**Exercise**:
Skip the images and copy each record exactly as written.
******************************
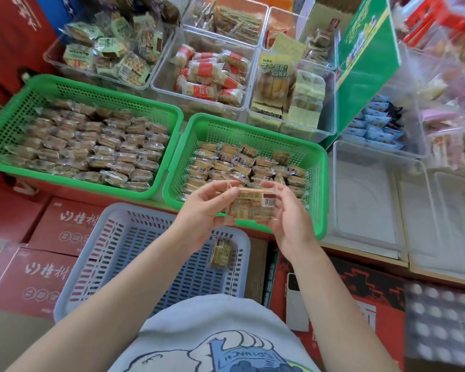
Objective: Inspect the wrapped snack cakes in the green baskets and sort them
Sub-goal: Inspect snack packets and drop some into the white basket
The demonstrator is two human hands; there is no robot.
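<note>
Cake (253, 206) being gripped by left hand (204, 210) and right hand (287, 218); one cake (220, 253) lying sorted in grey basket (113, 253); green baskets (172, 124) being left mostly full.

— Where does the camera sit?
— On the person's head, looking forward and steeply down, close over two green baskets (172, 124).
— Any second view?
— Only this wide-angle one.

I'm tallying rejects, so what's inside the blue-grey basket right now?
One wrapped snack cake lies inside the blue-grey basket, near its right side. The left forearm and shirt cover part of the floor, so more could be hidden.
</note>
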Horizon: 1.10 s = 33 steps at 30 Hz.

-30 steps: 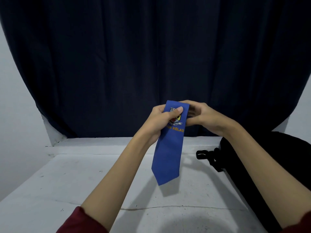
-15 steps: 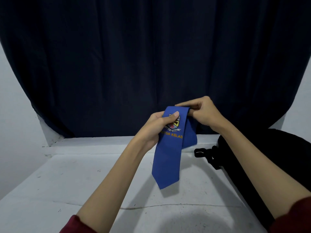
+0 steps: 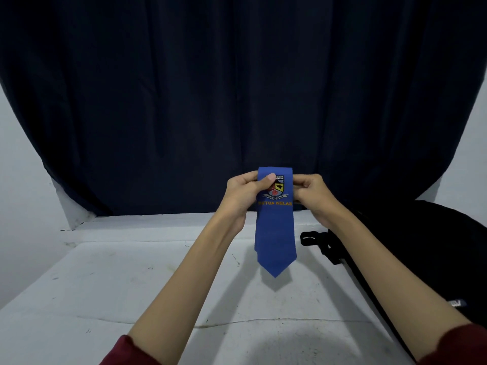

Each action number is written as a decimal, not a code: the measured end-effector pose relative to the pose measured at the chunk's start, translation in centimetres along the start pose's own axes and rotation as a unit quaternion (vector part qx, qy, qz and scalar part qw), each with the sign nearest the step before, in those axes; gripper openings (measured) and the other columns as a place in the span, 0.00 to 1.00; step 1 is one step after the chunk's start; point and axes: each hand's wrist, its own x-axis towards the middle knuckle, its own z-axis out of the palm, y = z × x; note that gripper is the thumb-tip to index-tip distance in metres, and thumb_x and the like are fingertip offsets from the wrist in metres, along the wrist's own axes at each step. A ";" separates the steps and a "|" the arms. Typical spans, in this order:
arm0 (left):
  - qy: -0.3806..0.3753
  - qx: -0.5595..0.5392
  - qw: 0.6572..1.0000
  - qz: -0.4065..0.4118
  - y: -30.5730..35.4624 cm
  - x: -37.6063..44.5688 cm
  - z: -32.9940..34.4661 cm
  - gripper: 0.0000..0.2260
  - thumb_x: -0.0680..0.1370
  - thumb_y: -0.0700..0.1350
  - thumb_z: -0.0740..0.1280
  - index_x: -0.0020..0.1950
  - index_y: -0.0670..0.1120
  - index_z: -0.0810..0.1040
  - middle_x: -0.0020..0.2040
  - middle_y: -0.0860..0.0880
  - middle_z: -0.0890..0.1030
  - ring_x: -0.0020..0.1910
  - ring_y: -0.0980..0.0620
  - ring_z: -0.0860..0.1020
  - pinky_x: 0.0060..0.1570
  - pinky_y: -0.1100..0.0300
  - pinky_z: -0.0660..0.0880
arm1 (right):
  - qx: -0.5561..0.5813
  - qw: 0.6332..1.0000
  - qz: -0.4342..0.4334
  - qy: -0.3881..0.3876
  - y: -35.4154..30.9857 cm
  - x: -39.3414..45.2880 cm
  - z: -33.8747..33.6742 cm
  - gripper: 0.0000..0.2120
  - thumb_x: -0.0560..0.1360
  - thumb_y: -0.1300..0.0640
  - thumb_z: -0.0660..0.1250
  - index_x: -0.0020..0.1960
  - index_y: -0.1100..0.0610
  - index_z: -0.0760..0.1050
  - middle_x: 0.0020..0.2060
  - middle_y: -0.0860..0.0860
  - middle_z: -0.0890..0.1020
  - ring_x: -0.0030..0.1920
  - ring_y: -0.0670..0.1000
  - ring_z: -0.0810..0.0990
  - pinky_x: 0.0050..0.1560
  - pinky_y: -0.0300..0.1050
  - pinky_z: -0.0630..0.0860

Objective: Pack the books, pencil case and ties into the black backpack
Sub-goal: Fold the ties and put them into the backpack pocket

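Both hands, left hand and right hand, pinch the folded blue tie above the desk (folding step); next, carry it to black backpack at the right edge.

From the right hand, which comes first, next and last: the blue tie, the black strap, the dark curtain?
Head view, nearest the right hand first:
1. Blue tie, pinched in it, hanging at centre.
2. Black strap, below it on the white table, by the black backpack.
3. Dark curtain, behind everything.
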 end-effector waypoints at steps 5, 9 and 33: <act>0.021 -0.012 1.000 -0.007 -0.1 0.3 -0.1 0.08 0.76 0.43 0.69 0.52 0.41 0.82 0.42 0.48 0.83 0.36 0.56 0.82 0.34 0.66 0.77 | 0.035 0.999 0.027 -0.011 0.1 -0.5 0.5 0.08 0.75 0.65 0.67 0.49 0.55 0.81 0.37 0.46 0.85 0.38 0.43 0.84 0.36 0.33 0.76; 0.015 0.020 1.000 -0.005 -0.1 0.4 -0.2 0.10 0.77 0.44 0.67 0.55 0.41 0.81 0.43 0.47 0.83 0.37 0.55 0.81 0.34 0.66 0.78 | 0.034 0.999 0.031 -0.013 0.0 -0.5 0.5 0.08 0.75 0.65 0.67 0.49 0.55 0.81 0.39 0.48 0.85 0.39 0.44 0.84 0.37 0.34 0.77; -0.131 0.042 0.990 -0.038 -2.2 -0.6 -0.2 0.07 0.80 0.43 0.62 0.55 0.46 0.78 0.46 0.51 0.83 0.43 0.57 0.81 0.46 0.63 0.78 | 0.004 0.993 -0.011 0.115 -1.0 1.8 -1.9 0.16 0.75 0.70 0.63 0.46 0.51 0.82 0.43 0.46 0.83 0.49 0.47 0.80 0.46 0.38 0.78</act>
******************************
**Answer section**:
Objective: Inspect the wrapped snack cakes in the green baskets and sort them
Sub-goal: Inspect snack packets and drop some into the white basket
The demonstrator is two human hands; there is no robot.
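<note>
Cake (253, 206) being gripped by left hand (204, 210) and right hand (287, 218); one cake (220, 253) lying sorted in grey basket (113, 253); green baskets (172, 124) being left mostly full.

— Where does the camera sit?
— On the person's head, looking forward and steeply down, close over two green baskets (172, 124).
— Any second view?
— Only this wide-angle one.

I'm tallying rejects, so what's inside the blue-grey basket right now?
One wrapped snack cake lies inside the blue-grey basket, near its right side. The left forearm and shirt cover part of the floor, so more could be hidden.
</note>
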Horizon: 1.10 s = 33 steps at 30 Hz.

-30 steps: 
-15 steps: 
+0 steps: 

Each action number is written as a decimal, not a code: the measured end-effector pose relative to the pose measured at the chunk's start, translation in centimetres along the start pose's own axes and rotation as a unit quaternion (vector part qx, qy, qz and scalar part qw), each with the sign nearest the step before, in those axes; gripper openings (measured) and the other columns as a place in the span, 0.00 to 1.00; step 1 is one step after the chunk's start; point and axes: each hand's wrist, its own x-axis towards the middle knuckle, its own z-axis out of the palm, y = z × x; note that gripper is the thumb-tip to index-tip distance in metres, and thumb_x and the like are fingertip offsets from the wrist in metres, along the wrist's own axes at each step. A ";" separates the steps and a "|" the arms. Typical spans, in this order:
arm0 (left):
  - qy: -0.3806..0.3753
  - qx: -0.5595..0.5392
  - qw: 0.6572..1.0000
  - qz: -0.4065..0.4118
  - y: -30.5730..35.4624 cm
  - x: -37.6063..44.5688 cm
  - z: -32.9940..34.4661 cm
  - gripper: 0.0000..0.2260
  - thumb_x: -0.0680..0.1370
  - thumb_y: -0.0700..0.1350
  - thumb_z: -0.0740..0.1280
  - index_x: -0.0020..0.1950
  - index_y: -0.0670..0.1120
  - index_z: -0.0810..0.1040
  - middle_x: -0.0020..0.2040
  - middle_y: -0.0860..0.0880
  - middle_z: -0.0890..0.1030
  - ring_x: -0.0020..0.1910
  - ring_y: -0.0980..0.0620
  - ring_z: -0.0860..0.1020
  - pinky_x: 0.0060..0.1570
  - pinky_y: -0.1100..0.0300
  - pinky_z: -0.0660..0.0880
arm1 (right):
  - qx: -0.5561..0.5813
  - qw: 0.6332..1.0000
  - qz: -0.4342..0.4334
  - qy: -0.3881..0.3876
  - y: -35.4154..30.9857 cm
  - x: -39.3414..45.2880 cm
  - z: -33.8747..33.6742 cm
  - gripper: 0.0000..0.2120
  - thumb_x: -0.0560..0.1360
  - thumb_y: -0.1300..0.0640
  - thumb_z: -0.0660..0.1250
  - index_x: -0.0020..0.1960
  - index_y: -0.1100..0.0610
  - index_z: -0.0760..0.1050
  - middle_x: 0.0020..0.2060
  - middle_y: -0.0860..0.0860
  - middle_z: -0.0890..0.1020
  - ring_x: -0.0030..0.1920
  - ring_y: -0.0670..0.1000
  - ring_z: -0.0810..0.0990
  - pinky_x: 0.0050..0.1560
  - pinky_y: -0.0300..0.1050
  - pinky_z: -0.0630..0.0860

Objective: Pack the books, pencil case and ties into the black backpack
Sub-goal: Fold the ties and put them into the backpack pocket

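Both hands, left hand and right hand, pinch the folded blue tie above the desk (folding step); next, carry it to black backpack at the right edge.

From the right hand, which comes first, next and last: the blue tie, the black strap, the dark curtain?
Head view, nearest the right hand first:
1. Blue tie, pinched in it, hanging at centre.
2. Black strap, below it on the white table, by the black backpack.
3. Dark curtain, behind everything.
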 end-effector waypoints at steps 5, 9 and 33: <act>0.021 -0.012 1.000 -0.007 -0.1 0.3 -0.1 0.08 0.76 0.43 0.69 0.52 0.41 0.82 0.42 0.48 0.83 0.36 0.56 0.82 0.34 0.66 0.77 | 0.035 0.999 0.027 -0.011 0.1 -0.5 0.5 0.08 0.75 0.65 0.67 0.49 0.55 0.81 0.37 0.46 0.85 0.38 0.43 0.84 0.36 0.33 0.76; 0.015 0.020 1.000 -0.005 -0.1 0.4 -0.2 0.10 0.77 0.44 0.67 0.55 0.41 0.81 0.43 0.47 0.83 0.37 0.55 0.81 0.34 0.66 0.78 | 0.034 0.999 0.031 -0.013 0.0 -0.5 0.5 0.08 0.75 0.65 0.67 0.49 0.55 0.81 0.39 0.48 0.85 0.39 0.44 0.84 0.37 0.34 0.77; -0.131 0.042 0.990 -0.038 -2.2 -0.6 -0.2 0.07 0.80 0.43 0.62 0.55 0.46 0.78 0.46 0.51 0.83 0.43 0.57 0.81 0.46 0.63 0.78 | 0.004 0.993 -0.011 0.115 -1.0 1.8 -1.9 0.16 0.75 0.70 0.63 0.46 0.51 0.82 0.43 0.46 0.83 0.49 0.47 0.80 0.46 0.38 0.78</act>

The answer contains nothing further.